→ Prompt
Look through the data that follows and copy each line with the string "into".

→ Record excerpts
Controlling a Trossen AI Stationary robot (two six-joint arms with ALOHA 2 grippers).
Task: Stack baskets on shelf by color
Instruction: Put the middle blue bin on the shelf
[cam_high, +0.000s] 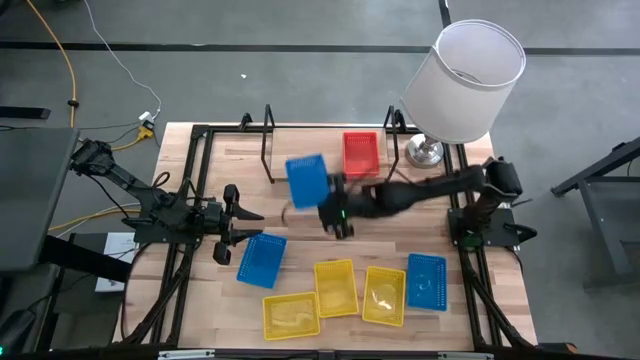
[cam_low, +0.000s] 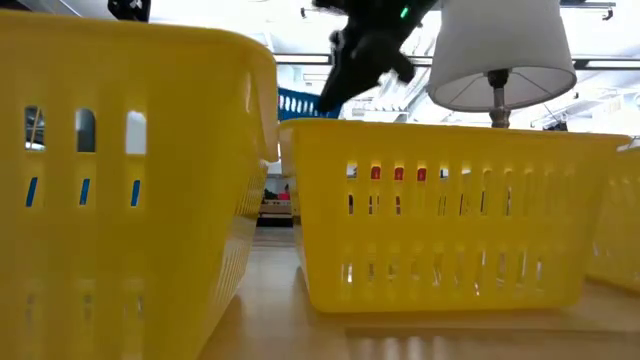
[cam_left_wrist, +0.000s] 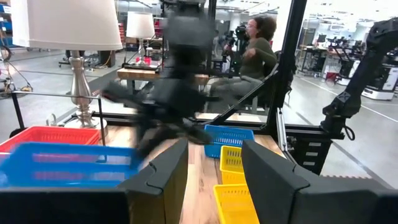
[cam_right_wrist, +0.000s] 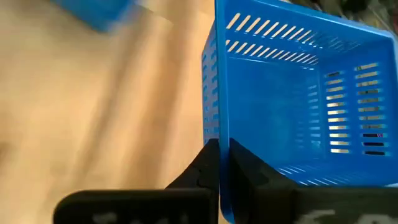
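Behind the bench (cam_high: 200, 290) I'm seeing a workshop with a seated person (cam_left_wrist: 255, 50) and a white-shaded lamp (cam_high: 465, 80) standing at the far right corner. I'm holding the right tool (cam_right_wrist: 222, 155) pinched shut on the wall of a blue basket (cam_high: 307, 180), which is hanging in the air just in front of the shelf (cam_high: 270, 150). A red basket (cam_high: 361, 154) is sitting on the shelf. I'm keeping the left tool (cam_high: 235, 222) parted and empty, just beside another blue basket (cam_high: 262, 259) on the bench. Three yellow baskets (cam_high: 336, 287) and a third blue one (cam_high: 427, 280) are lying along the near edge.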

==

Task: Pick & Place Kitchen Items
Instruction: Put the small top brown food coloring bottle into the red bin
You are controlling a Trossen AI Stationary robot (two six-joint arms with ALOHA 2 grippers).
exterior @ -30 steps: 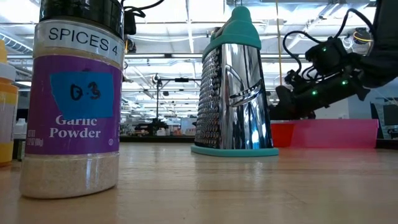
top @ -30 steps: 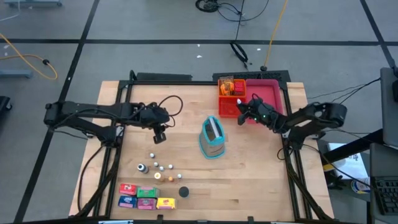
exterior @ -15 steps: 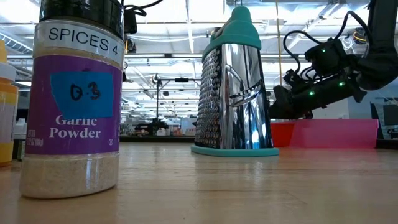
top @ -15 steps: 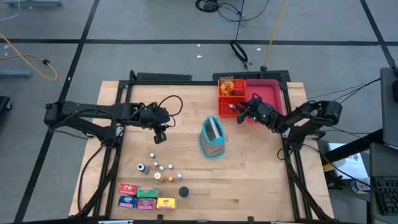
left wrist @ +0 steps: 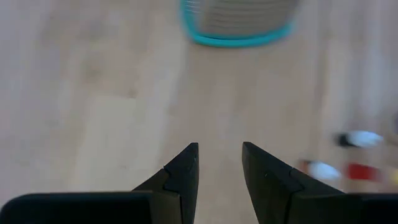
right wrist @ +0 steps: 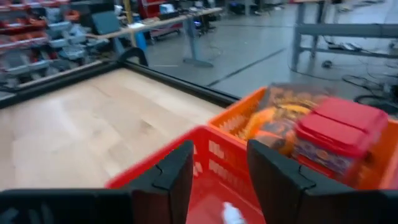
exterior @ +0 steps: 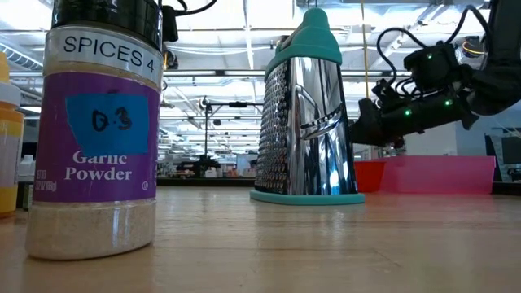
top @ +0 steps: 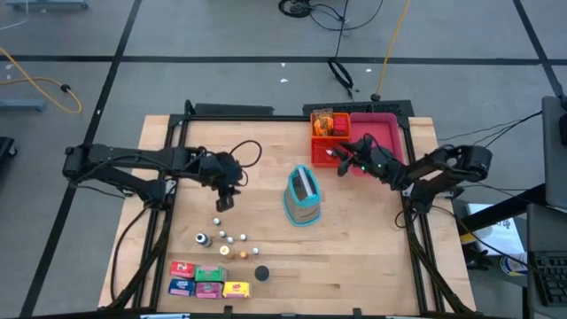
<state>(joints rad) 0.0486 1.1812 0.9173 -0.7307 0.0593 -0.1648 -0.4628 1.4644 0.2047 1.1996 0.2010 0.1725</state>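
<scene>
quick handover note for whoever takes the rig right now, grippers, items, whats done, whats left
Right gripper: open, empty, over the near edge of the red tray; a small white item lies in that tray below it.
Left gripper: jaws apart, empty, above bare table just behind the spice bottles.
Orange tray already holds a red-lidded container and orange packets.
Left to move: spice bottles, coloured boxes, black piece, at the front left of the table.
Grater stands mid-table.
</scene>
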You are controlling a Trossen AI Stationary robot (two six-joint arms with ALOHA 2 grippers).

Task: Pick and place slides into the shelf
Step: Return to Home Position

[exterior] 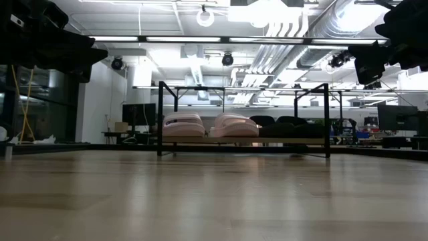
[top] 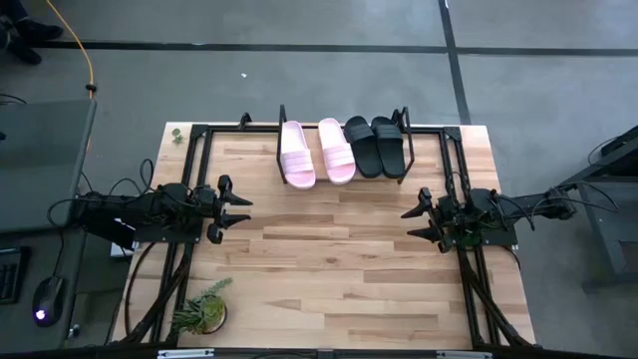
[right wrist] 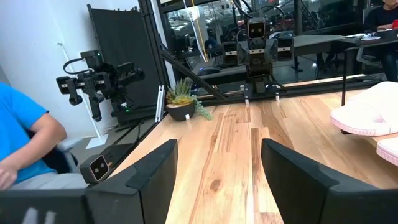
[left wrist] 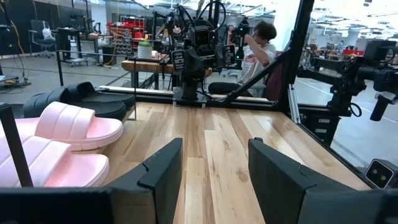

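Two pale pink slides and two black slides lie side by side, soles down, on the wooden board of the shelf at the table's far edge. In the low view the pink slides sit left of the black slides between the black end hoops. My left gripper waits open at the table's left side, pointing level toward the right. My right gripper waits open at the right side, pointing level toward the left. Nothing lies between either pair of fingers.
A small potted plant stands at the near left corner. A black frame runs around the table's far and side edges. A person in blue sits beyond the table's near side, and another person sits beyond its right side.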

→ Answer for this exercise
Instruction: Put the small top brown food coloring bottle into the red bin
Task: Pick and place slides into the shelf

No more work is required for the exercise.